Expressing the hope that the Institute will eventually be able to support from 40 to 50 scholars each year, Miss Smith stressed, "It's possible to shape the program to the needs of the people who want to come here."

Wide Range of Subjects

Although the new members' specialties cover a very wide range of subjects, Miss Smith declared that "the members were selected on the basis of their individual projects and qualifications rather than their particular fields of study"

Next year's scholars will receive stipends of up to $3,000, except for the winner of the Helen C. Putnam Research Fellowship. This award, formerly administered by the Radcliffe Graduate School, provides an unspecified amount of more than $3,000 and next year will go to Eva Somjen, a clinical psychologist from New Zealand.

Painter Among New Members

The 17 new members include Janet Abramowicz, a painter and print-maker with a diploma from the Academia delle Belle Arti in Bologna, Italy; Marcia Allentuck, a lecturer in English literature at City College in New York, who will study British and German aesthetics and literature; and Ingrid G. Brainard, a musicologist who will prepare a study of 15th century dancing and its contribution to cultural history and musicology.

Also, Isabel Canet, a marine zoologist formerly director of the Fisheries Research Center in Havana, Cubs; Selma T. Damon, a dentist and the wife of Albert Damon, associate professor of Epidemiology at the School of Public Health; and Mildred G. Goldberger, a mathematician who plans to study the teaching of elementary school mathematics.

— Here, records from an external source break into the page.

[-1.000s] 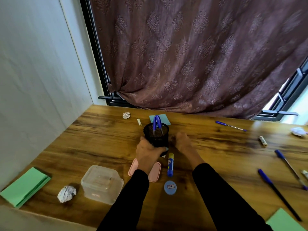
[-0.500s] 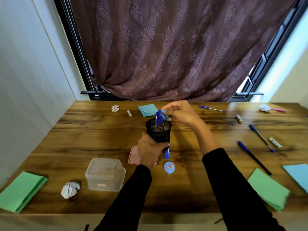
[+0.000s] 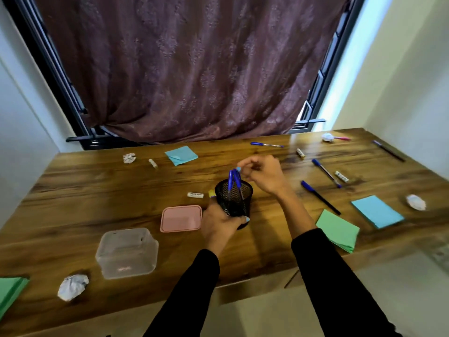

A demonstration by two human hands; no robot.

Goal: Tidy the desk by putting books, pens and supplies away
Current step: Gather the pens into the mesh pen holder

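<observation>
The left hand (image 3: 220, 221) grips the black mesh cup (image 3: 234, 200), just right of the pink lid (image 3: 181, 218). The right hand (image 3: 263, 175), fingers curled, sits above the cup by the blue pens (image 3: 234, 182) in it; whether it pinches them is unclear.

Pink lid (image 3: 181, 218) and clear box (image 3: 126, 253) crowd the desk's (image 3: 97, 190) left.

The right hand (image 3: 261, 175) is blurred, so I cannot tell if its fingers hold something. The left hand (image 3: 220, 223) hides the bottom of the black cup (image 3: 234, 199). The picture's left edge cuts the green paper stack (image 3: 9, 291).
</observation>
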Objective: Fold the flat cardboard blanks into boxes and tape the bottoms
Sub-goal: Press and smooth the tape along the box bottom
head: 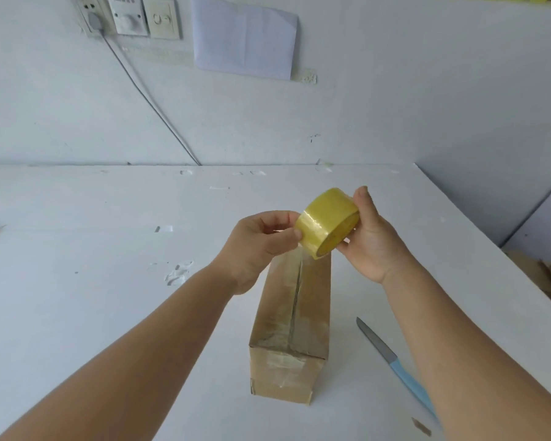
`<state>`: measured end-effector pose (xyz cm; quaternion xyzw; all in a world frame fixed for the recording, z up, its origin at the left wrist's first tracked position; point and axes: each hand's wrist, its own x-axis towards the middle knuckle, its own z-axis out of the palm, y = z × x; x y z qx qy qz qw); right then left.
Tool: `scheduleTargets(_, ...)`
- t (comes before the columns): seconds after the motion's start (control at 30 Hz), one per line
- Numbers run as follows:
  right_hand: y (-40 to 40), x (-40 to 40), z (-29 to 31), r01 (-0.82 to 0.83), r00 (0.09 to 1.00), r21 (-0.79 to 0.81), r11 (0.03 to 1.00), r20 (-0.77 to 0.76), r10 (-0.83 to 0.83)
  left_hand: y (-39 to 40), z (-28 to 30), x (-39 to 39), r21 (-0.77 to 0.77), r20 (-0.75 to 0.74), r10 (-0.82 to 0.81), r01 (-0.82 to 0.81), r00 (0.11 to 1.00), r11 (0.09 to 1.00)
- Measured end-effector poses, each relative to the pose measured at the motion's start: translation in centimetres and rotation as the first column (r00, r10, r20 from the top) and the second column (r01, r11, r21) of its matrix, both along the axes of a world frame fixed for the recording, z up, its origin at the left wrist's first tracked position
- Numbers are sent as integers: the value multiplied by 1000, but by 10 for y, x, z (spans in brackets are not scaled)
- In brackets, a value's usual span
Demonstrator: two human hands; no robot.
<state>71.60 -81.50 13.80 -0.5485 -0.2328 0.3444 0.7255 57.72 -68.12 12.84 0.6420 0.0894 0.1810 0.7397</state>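
The box (pixel 290 329) stands on the white table (pixel 77 313) at about 6 o'clock from the middle of the view, its bottom turned upward. A strip of clear tape already covers the centre seam, and one end of it is folded down over the near side.

Above the far end of the box, the right hand (pixel 371 240) grips the yellow tape roll (pixel 326 222), with the thumb over the far rim and the fingers under the core. The left hand (pixel 261 246) is at 9 o'clock of the roll and pinches at its surface, probably on the free end of the tape, but I cannot see this end clearly.

Some things can go wrong from here, I think. If the pinch slips, the thin tape can fall back on the roll or stick to itself. If the roll pulls upward, the taped strip can lift from the far end of the box, and the light box can tip. The knife (pixel 392 361) lies on the table at 4 o'clock of the box, just beside the right forearm, so a careless reach for it is risky.
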Motion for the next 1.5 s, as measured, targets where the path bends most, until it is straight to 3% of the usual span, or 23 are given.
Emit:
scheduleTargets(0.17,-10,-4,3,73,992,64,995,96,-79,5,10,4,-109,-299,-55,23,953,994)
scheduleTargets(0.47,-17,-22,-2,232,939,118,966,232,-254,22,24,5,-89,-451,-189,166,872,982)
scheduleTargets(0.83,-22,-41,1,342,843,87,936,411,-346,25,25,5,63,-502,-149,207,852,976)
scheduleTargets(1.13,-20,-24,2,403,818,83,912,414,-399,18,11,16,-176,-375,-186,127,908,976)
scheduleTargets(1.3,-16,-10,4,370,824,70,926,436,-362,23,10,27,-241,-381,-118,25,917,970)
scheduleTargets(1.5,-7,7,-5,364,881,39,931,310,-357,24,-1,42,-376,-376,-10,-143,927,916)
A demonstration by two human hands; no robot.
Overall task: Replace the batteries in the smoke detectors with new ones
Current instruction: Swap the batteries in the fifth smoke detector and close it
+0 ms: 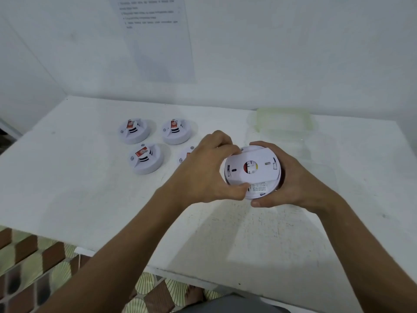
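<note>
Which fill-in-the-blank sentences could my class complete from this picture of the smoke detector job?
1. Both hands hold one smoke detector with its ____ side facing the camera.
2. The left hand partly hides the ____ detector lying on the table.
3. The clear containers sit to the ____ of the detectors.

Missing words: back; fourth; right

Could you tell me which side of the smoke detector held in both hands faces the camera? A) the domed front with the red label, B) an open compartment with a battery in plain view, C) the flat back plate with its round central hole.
C: the held smoke detector shows its flat back plate, with slots and a round central hole, gripped between the left hand and right hand.
</note>
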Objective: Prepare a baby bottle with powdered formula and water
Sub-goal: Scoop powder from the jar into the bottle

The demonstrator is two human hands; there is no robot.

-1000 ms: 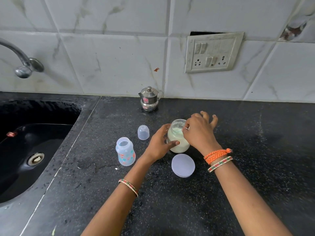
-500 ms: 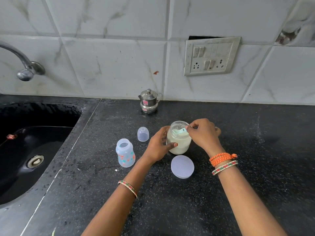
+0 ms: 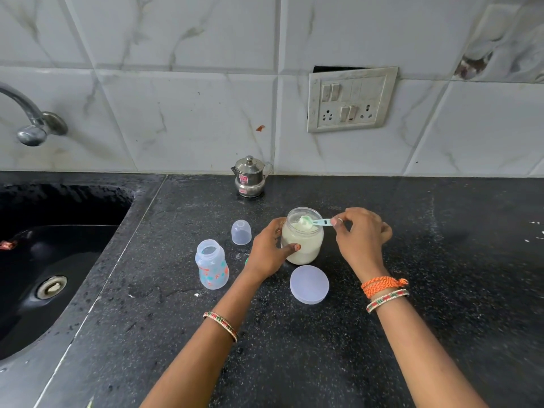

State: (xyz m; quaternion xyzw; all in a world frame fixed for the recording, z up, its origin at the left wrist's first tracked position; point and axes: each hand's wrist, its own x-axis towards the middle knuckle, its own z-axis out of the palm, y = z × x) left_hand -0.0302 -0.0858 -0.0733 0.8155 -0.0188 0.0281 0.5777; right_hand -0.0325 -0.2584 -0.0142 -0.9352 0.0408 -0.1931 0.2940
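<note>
Glass jar [image 3: 303,241] of pale powder, left hand [image 3: 269,250] wrapped around its side, right hand [image 3: 362,235] pinching green scoop [image 3: 312,222] over its mouth, open bottle [image 3: 212,265] left of jar, lid [image 3: 309,284] in front

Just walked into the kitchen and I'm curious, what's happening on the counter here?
A person is making up a baby bottle. The left hand steadies an open jar of formula powder, while the right hand holds a small scoop heaped with powder at the jar's mouth. The open bottle stands to the left; whether it holds anything is unclear. The jar's lid lies on the counter.
</note>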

Helen Manning Hunter, an economist, will study the historical relationship between the growth of consumer debt and the growth of income and spending. For the past ten years a lecturer in Economics at Swarthmore, she is the wife of Holland Hunter, professor of Economics at Haverford College, who will spend his sabbatical year at the Russian Research Center.

Writer Wen O. Henry Award

Other members are Diane K. McGuire, a landscape architect; Maria Teresa M. Moevs, a classical archaeologist wife of Robert Moevs, assistant professor of Music; Tillie Olsen, a creative writer who won the 1961 O. Henry Award for the best American short story published in the previous year; and Marianna Pineda, a prize-winning sculptor.

Also, Alice K. Smith, a historian working on a study of the political role of scientists after the Second World War, and Mrs. Somjen, who will study the psychological after effects of meningitis in children. She is married to Dr. George Somjen, who will be attached to the Harvard Medical School.

Erika Spivakovsky will study 16th century Spanish history; Virginia C. Watkin, a lawyer, will analyze the systems of taxation currently in use in various Latin American countries; Jean Huleatt Wheeler will specialize in political science, and charity Willard will study medieval European literature.